Mbah To, istirahat di trotoar |
#InspirasiKita
Dia berasal dari Madiun. Bekerja demi pengobatan istri. “Saya masih kuat berjalan,” ujarnya kenapa memilih bekerja daripada mengemis.
Brilio.net - Lelaki yang seharusnya sudah menikmati masa tuanya ini ternyata tak seberuntung kakek-kakek lainnya.
Dia adalah Mbah To, kakek 78 tahun yang kesehariannya adalah mengumpulkan rongsokan dari tong-tong sampah di sepanjang jalanan di Yogyakarta. Sudah lebih dari 10 tahun pekerjaan ini dilakoninya.
Dia adalah Mbah To, kakek 78 tahun yang kesehariannya adalah mengumpulkan rongsokan dari tong-tong sampah di sepanjang jalanan di Yogyakarta. Sudah lebih dari 10 tahun pekerjaan ini dilakoninya.
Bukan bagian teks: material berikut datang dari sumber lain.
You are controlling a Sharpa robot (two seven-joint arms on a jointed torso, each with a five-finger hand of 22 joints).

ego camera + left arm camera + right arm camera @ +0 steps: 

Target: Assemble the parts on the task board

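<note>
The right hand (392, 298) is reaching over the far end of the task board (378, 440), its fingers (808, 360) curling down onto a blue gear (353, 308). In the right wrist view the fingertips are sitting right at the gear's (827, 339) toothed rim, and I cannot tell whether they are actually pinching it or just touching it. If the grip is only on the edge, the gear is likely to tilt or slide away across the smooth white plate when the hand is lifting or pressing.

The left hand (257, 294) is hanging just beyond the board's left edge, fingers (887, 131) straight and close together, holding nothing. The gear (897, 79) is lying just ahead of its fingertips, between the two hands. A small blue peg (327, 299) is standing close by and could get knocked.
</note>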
Saat ditemui brilio.net siang itu, Mbah To terlihat sedang menyandarkan sepedanya di trotoar dan kemudian duduk sambil menghela napas panjang. Dia mengaku sakit kepala, pandangannya kabur sehingga harus duduk sejenak di pinggir jalan. Padahal hasil memulungnya hari itu masih sangat sedikit. Di dalam keranjang yang terpasang di sepedanya tidak tampak air minum ataupun makanan.
Sungguh tidak disangka ternyata Mbah To bukan warga Jogja, dia adalah kakek yang berasal dari Madiun yang rela jauh-jauh untuk menyambung hidupnya dan istri yang sudah tergeletak tak berdaya di Madiun karena sakit. Mbah To sendiri tidak bisa sering pulang karena minimnya penghasilan yang dia dapatkan. Padahal dia tidak punya tempat tinggal di Jogja.
“Nggih le sare namung nemplek-nemplek teng warung nopo toko nek sampun tutup (ya yang tidur hanya di pinggir warung atau toko kalau sudah tutup),” ujarnya menjelaskan bagaimana caranya bertahan hidup di Jogja.
Sepeda yang menjadi alat bantu bekerjanya ini ternyata tidak dia naiki karena memang kakinya sudah tidak kuat mengayuh pedal. Sepeda ini hanya dituntun dan dijadikannya sebagai alat pegangan ketika berjalan, karena keseimbangannya sudah mulai goyah.
Keinginannya saat ini adalah dia ingin segera pulang ke Madiun menemui istrinya. Namun dia menunggu tabungannya cukup untuk dibawa pulang. Sementara itu penghasilannya setiap hari tidak menentu, tergantung seberapa banyak hasil memulungnya hari itu.
“Kulo niku tasih saget mlampah alon-alon, mbenjang upami pun mboten saget kulo lagi nyuwun tulung liyane (saya itu masih bisa jalan pelan-pelan, besok jika saya sudah tidak bisa berjalan lagi saya baru minta tolong orang lain),” ungkapnya menjelaskan mengapa dia tidak mau mengemis.
Perjuangan lelaki tua renta ini sungguh mengharukan, tak pernah menyerah untuk menafkahi istrinya yang sakit-sakitan walaupun sebenarnya kondisi fisik Mbah To sendiri sudah sangat lemah.